━━ Task material

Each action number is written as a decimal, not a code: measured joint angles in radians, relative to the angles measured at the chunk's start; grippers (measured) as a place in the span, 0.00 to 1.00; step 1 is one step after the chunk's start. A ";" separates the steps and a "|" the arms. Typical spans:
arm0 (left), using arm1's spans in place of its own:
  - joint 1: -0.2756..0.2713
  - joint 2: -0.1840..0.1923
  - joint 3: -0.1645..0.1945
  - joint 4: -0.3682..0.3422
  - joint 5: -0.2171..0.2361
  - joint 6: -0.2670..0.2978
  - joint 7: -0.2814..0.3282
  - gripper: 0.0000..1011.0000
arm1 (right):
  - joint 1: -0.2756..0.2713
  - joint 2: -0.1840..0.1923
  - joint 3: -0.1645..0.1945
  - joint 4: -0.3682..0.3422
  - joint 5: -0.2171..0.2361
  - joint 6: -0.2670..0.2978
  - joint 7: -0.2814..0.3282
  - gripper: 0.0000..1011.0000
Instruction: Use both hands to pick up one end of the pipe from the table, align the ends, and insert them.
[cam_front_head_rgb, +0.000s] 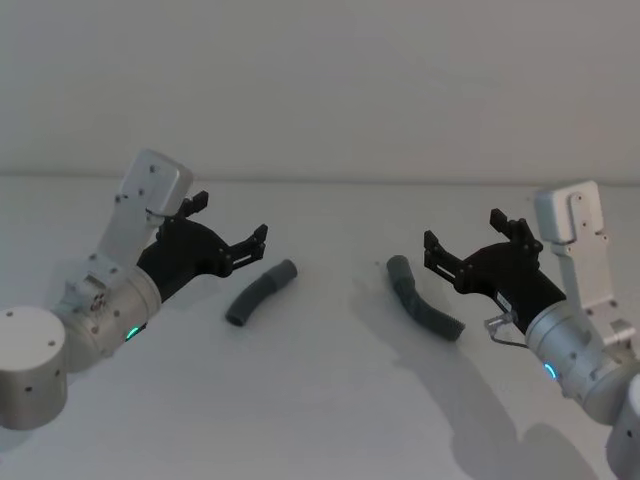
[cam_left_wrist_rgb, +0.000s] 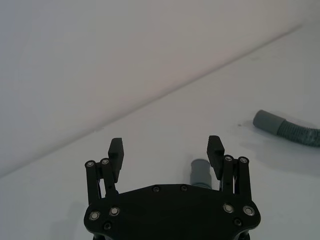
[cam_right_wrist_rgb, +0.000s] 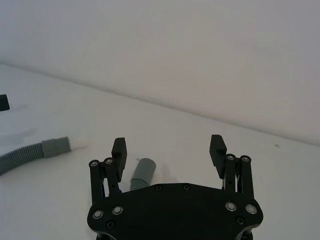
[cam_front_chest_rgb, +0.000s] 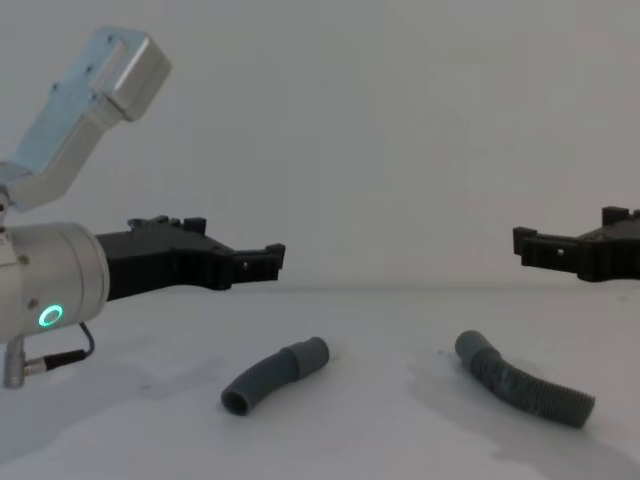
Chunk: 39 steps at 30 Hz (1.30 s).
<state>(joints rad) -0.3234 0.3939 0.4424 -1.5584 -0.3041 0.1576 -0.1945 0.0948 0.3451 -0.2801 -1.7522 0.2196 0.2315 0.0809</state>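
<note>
Left gripper (cam_front_head_rgb: 232, 220) hovers open above the worktop (cam_front_head_rgb: 320, 400), just left of the left pipe (cam_front_head_rgb: 260, 292), which lies free with its cuff (cam_front_head_rgb: 286, 270) at the far-right end. Well apart to the right lies the right pipe (cam_front_head_rgb: 428, 305), cuff (cam_front_head_rgb: 398, 266) toward the centre, and the right gripper (cam_front_head_rgb: 463, 232) hangs spread open near it. Both pieces look light and bendy, and the ribs would likely flex, so the stiffer smooth cuffs seem the best place to grip
</note>
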 joint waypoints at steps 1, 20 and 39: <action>-0.009 -0.001 0.002 0.010 -0.004 0.006 -0.013 0.99 | 0.003 0.000 -0.001 0.000 -0.003 0.007 -0.001 0.99; -0.082 -0.034 0.046 0.099 0.013 0.060 -0.087 0.99 | 0.069 0.001 -0.032 0.023 -0.041 0.149 0.023 0.99; -0.069 -0.070 0.052 0.110 0.047 0.137 -0.032 0.99 | 0.104 -0.007 -0.054 0.063 -0.050 0.226 0.071 0.99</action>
<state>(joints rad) -0.3921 0.3237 0.4944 -1.4484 -0.2568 0.2944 -0.2268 0.1991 0.3385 -0.3340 -1.6897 0.1700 0.4571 0.1516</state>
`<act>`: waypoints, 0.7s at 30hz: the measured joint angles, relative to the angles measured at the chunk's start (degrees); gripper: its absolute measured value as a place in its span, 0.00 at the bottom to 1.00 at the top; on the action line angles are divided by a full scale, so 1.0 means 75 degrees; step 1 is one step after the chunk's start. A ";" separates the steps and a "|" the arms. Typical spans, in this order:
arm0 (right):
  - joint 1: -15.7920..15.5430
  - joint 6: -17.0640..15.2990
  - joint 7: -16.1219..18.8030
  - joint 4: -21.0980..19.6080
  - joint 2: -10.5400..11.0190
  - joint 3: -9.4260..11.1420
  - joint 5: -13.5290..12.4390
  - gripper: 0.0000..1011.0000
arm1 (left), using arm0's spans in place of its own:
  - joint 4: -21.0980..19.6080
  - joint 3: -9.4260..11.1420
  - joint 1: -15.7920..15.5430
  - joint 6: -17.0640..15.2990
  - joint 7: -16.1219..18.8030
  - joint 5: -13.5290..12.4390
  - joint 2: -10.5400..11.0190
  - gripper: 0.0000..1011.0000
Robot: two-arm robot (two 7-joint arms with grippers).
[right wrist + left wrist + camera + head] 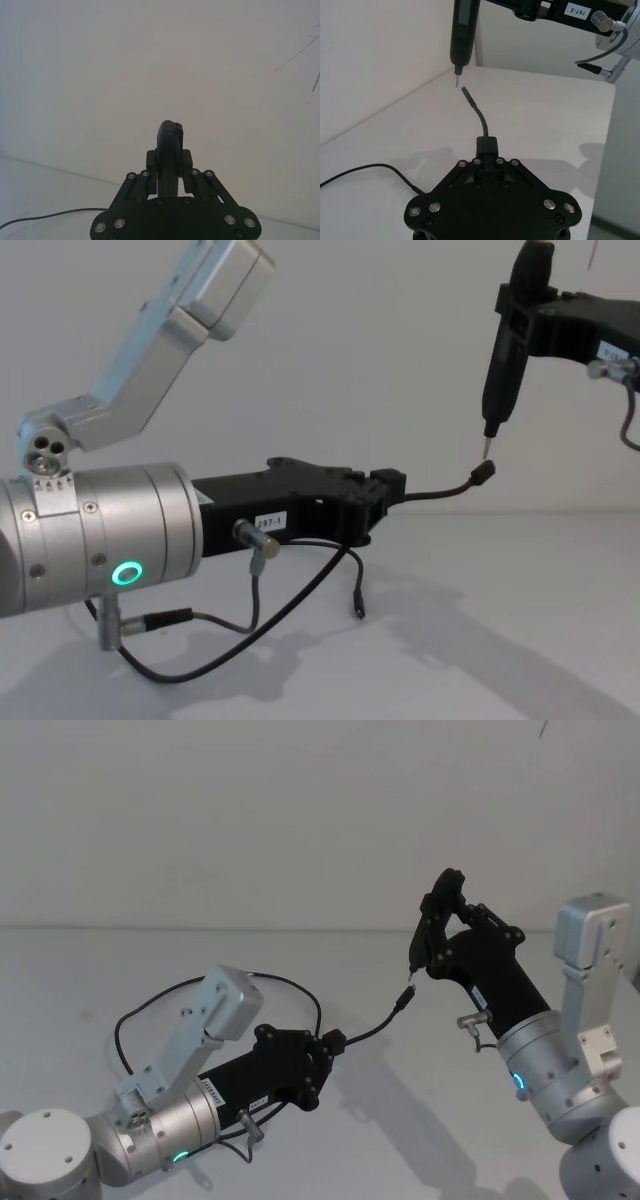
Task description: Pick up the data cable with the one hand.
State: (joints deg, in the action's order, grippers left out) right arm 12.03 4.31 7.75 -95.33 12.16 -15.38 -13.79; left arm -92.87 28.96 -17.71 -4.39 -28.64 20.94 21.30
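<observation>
I read "167-5" on the white label of the right gripper (535,6). The left gripper (385,498) carries a label reading "297-1".

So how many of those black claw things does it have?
2. The left gripper is low on the robot's left, shut on the data cable above the table. The right gripper is raised on the right, shut on a pen-shaped tool.
</observation>
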 joint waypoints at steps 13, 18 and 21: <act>-0.0044 -0.0145 0.0079 -0.0091 -0.0021 0.0073 0.0040 0.28 | -0.0002 0.0001 0.0000 0.0001 0.0001 0.0001 0.0001 0.00; -0.0099 -0.0202 0.0110 -0.0183 -0.0008 0.0132 0.0058 0.28 | -0.0003 0.0001 0.0000 0.0001 0.0001 0.0000 0.0000 0.00; -0.0137 -0.0239 0.0125 -0.0243 -0.0001 0.0163 0.0060 0.28 | -0.0003 0.0001 0.0000 0.0001 0.0001 0.0000 0.0000 0.00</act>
State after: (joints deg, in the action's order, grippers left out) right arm 11.01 2.51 8.69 -97.15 12.15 -14.16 -13.34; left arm -92.89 28.97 -17.71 -4.38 -28.64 20.95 21.31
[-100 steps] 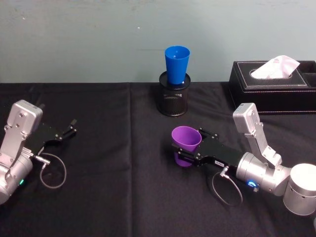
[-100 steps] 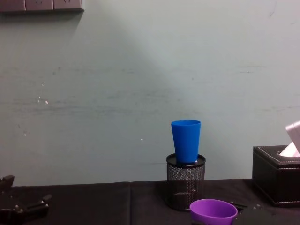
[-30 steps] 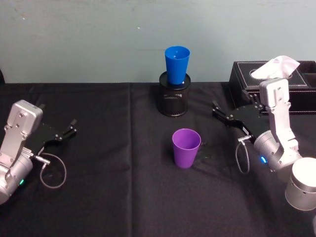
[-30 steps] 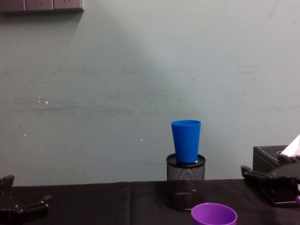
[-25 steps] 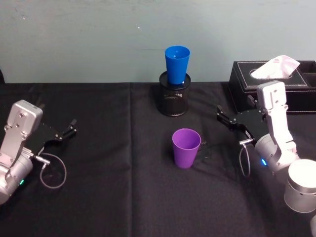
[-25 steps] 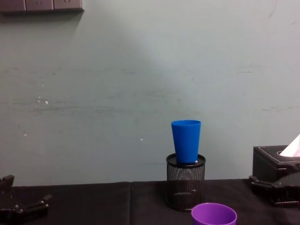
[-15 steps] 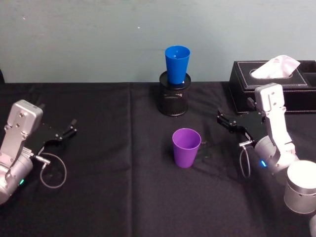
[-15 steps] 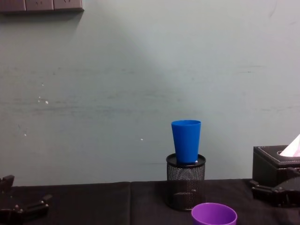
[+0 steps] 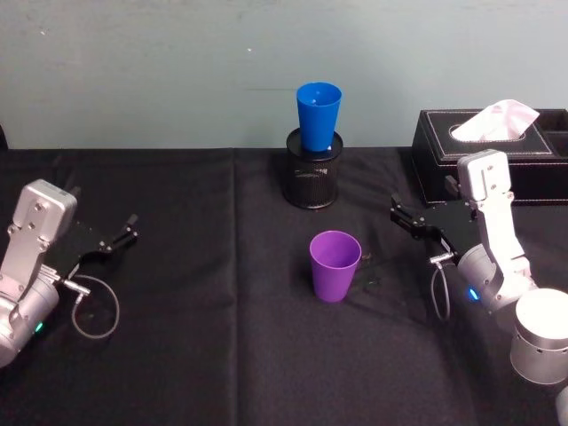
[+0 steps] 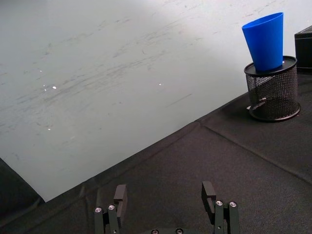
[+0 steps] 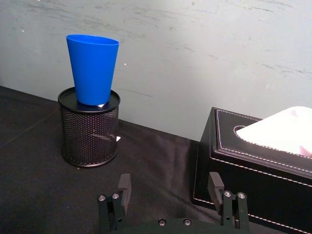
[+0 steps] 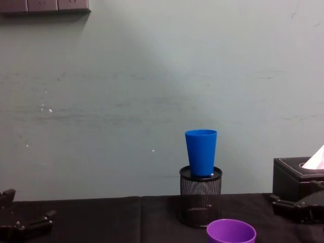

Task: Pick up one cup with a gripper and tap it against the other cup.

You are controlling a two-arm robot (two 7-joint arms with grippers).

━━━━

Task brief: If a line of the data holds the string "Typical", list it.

Task result:
Each action number is written as a decimal, not a code: measured joint angles in radians, relative to the angles measured at the chunk's start; grippers (measured) as a place in the span, 0.00 to 1.00; step 1 is one step after the chunk's start. A ";" separates the steps and a "|" the arms. Typical spans:
`<act>`: waypoints, 0.7s at 30hz: the measured joint angles, relative to the angles measured at the chunk's start (degrees); gripper: its absolute measured value as a place in its span, 0.00 at the bottom to 1.00 at the top; on the action line angles are divided by a full scale, so 1.0 means 75 degrees; step 1 is one step after the chunk's start. A ";" separates the steps and a "|" the arms. Typical spans, in this order:

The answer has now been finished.